Problem requirements -
The word "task" may appear in lines of the data below. Say how many lines hold it, giving only the number.

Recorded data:
--------

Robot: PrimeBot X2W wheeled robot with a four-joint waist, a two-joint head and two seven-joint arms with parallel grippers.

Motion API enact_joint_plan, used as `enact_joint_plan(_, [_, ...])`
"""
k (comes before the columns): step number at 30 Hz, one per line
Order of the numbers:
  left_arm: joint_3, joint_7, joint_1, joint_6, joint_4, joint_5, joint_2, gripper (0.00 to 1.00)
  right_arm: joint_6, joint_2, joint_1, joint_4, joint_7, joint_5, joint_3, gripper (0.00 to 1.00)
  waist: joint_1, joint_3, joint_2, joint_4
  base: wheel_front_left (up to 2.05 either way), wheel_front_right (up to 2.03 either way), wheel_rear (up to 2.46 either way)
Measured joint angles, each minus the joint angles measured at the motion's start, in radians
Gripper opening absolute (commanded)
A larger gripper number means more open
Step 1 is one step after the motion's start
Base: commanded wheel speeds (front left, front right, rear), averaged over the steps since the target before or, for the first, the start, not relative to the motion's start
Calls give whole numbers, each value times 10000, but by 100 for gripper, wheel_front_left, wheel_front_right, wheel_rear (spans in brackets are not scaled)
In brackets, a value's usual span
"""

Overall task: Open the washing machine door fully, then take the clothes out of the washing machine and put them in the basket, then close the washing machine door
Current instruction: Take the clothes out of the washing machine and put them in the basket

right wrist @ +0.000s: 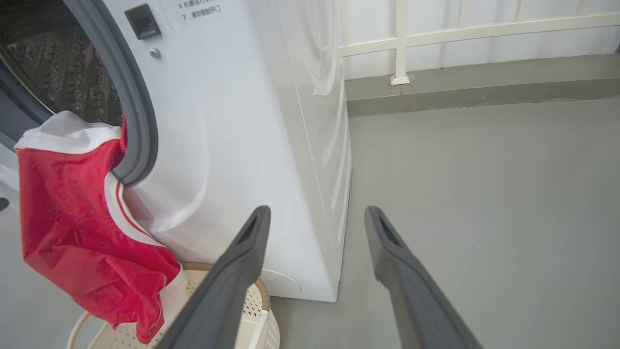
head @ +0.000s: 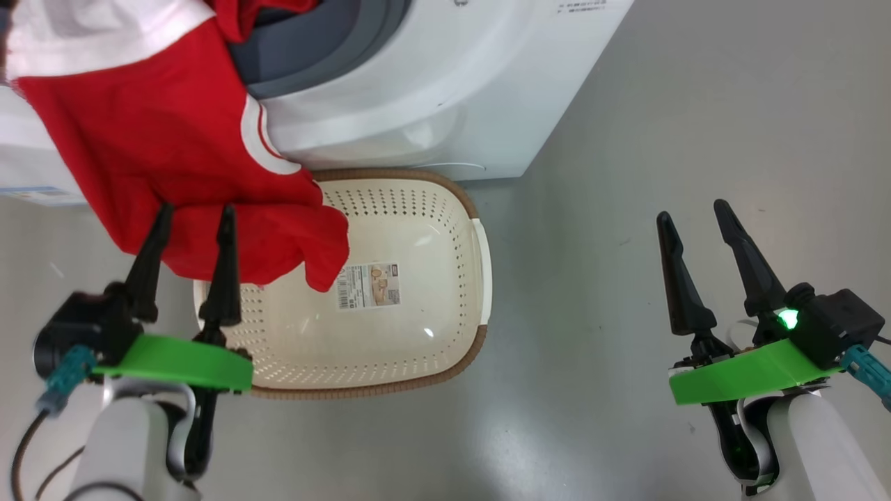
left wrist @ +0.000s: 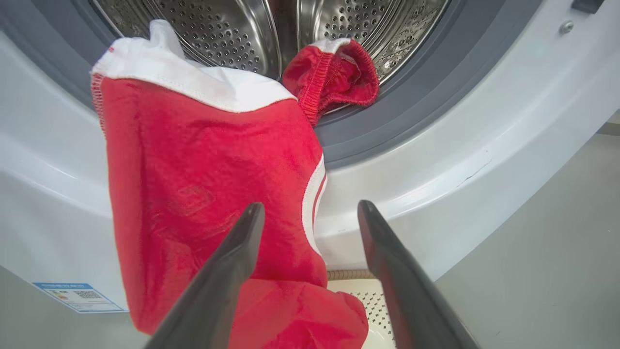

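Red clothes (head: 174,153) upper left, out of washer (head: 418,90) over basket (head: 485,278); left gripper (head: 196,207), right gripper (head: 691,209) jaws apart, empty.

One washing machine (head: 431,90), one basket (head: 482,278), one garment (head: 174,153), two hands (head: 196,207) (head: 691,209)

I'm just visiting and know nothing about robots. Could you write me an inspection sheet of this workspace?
Surface: plain grey floor.
Job's things: red clothes hang from the drum of the washing machine, over its front, lower end reaching the basket.
Clutter: nothing seen.
End effectors: left end effector open, beside the hanging clothes; right end effector open, holding nothing, above the floor.
Cables: dark cable loops beside the left forearm.
Surroundings: white railing beyond the machine.
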Motion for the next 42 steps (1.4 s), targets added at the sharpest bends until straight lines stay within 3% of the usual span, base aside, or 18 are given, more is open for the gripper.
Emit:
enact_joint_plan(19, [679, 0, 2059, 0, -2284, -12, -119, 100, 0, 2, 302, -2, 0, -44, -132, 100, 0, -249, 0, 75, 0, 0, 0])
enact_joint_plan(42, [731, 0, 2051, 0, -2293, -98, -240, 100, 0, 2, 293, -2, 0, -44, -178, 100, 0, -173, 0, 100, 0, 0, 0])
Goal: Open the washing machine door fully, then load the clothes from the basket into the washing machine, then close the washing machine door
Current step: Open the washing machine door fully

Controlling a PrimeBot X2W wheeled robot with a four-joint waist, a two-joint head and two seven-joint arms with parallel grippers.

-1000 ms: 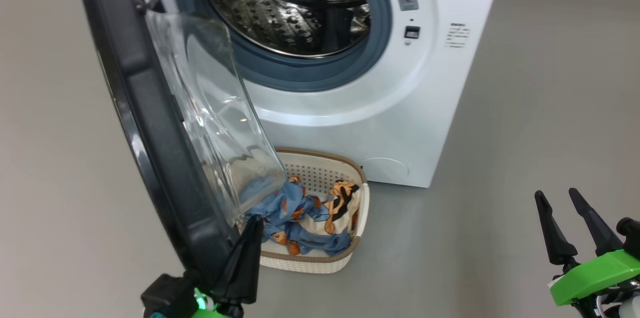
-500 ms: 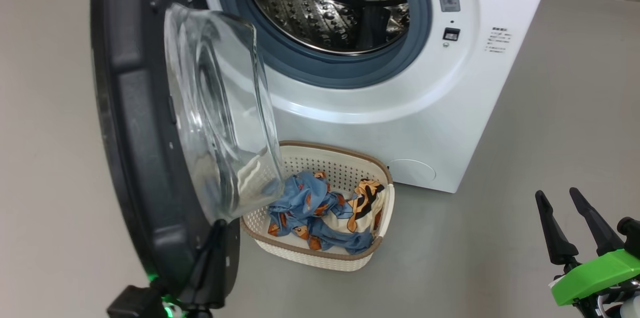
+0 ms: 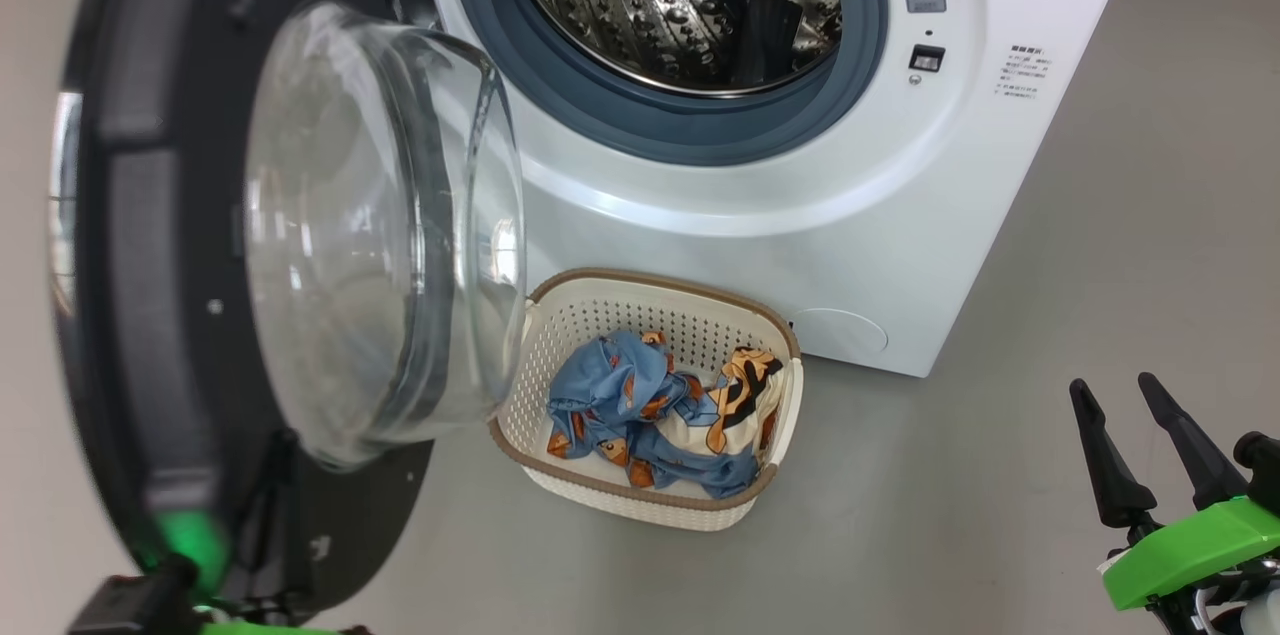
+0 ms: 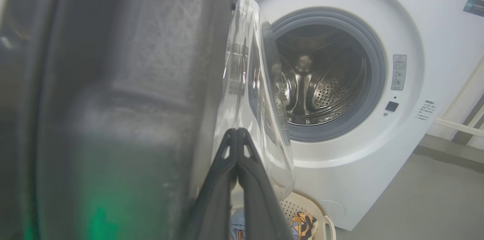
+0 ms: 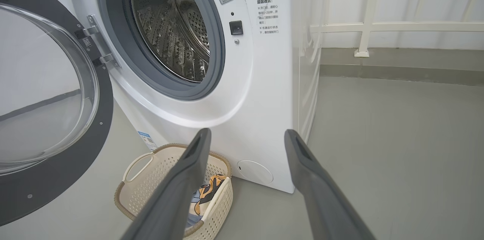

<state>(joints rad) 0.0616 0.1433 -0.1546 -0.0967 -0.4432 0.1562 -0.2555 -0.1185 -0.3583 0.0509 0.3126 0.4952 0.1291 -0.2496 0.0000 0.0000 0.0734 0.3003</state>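
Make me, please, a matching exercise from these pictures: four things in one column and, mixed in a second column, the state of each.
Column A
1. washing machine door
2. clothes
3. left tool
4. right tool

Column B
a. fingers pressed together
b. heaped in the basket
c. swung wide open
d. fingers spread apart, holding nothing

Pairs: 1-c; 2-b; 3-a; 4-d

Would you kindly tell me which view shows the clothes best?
The head view: the clothes lie unobstructed in the basket. Left wrist view catches a scrap at its bottom edge; in the right wrist view, the right end effector partly hides them.
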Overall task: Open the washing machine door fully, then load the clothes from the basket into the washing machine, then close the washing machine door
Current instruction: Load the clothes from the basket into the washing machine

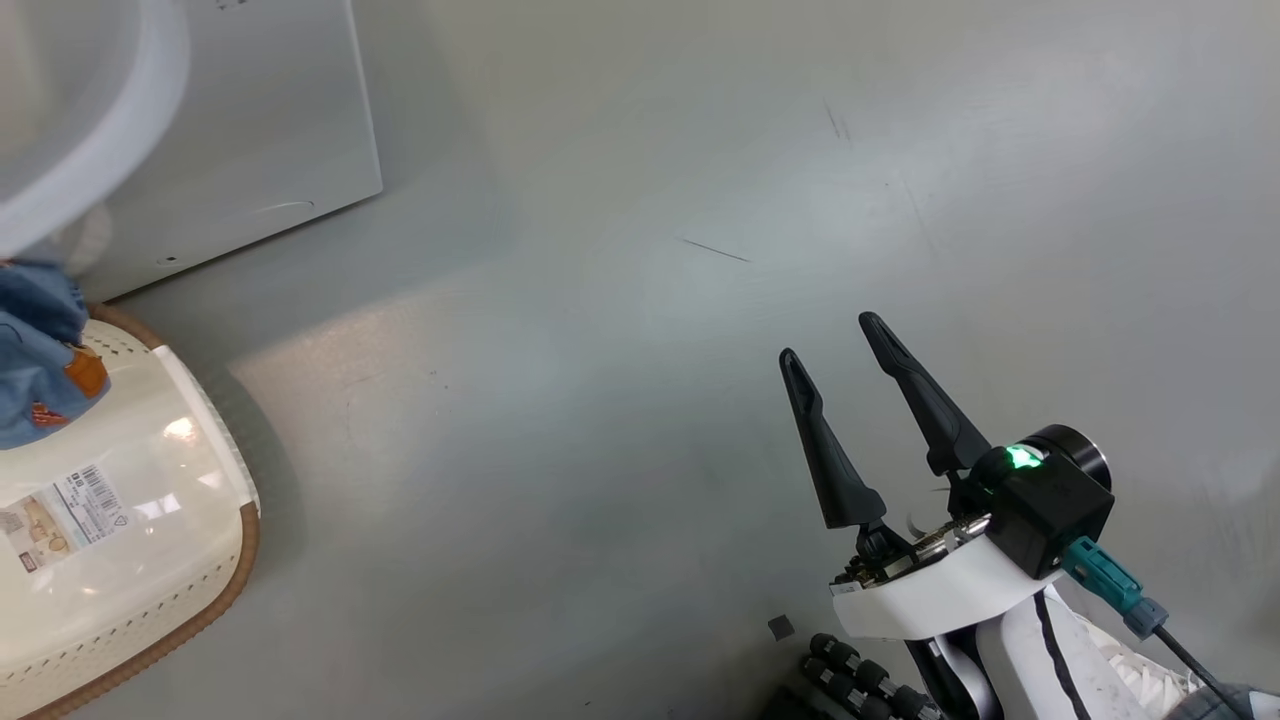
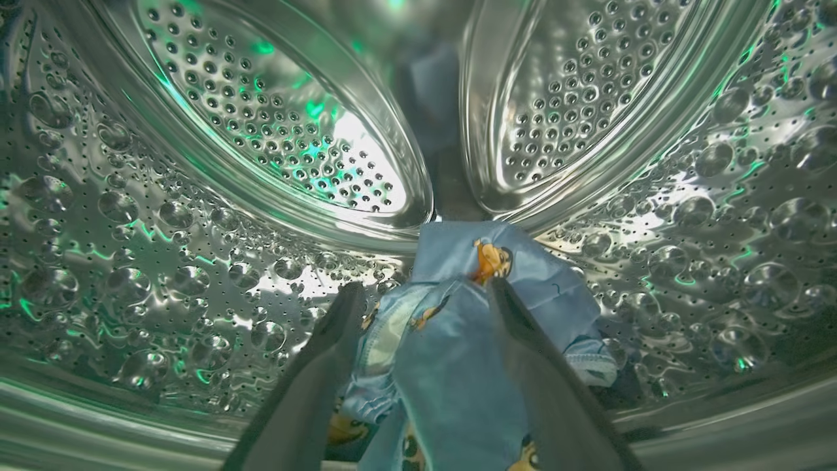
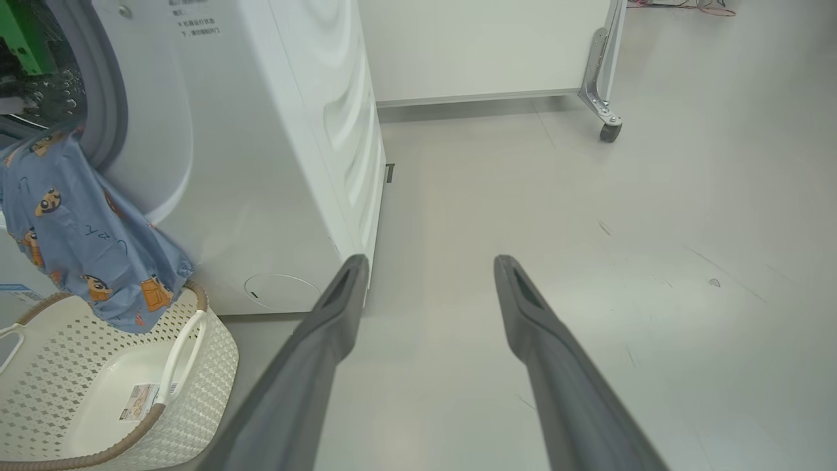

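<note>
Closest in the head view, at 4 o'clock, my right gripper spreads its long dark fingers above grey floor; the small cream-white perforated plastic basket with a brown rim sits at 8 o'clock, a soft blue cartoon-printed garment at 9, the big white washing machine at 11. Along my left wrist, my left gripper stands spread inside the perforated steel drum, blue garment fabric lying between its fingers at 6 o'clock. Along my right wrist, blue garment hangs from the machine's mouth at 9 o'clock, over the basket.

floor: pale grey, glossy, scuffed | far side — white panel on castor
</note>
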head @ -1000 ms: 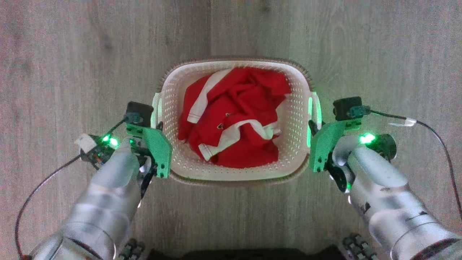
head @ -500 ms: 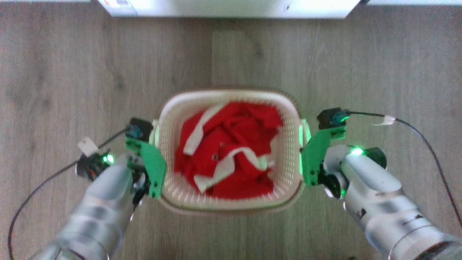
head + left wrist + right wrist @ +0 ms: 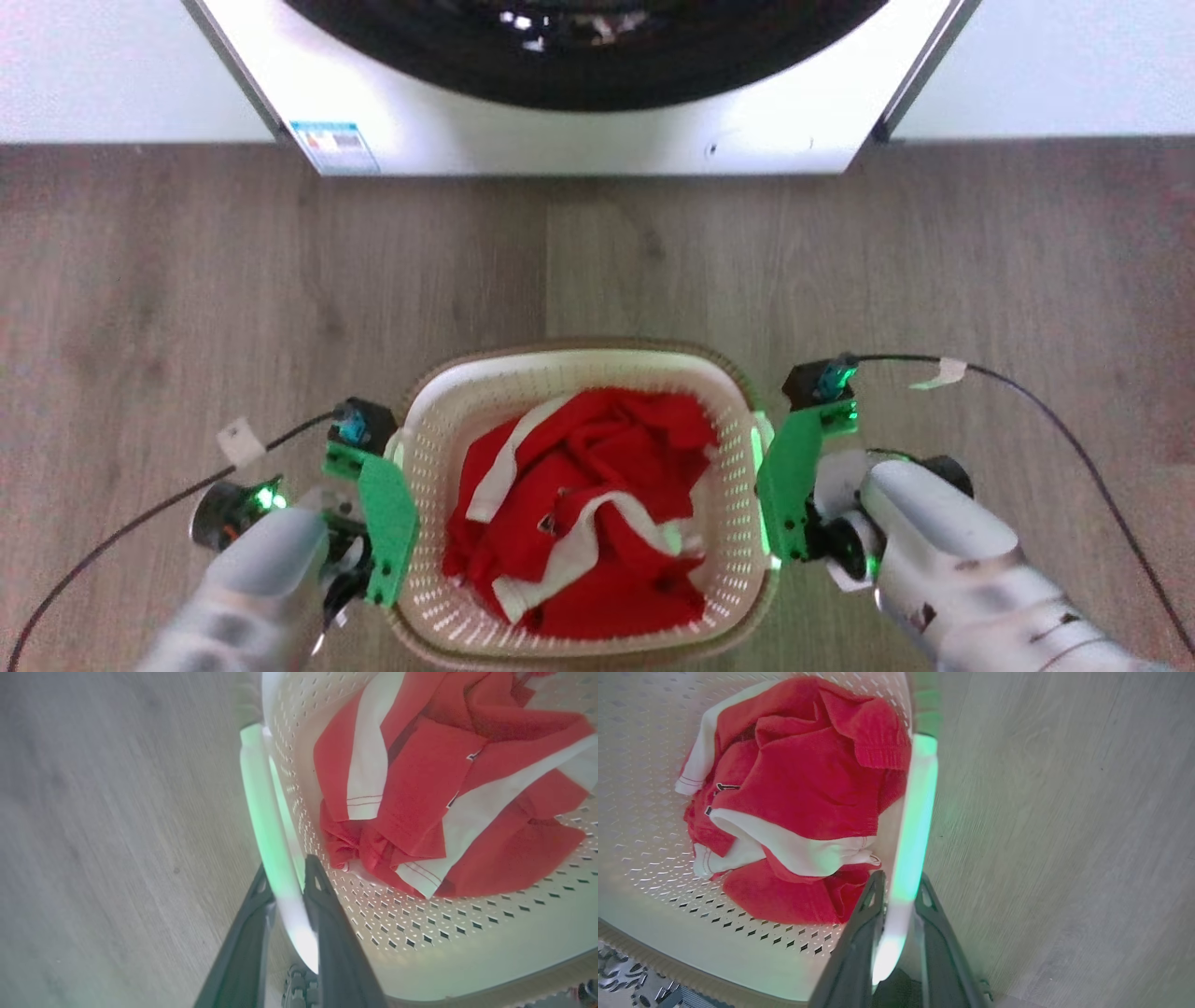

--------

Written solution -
2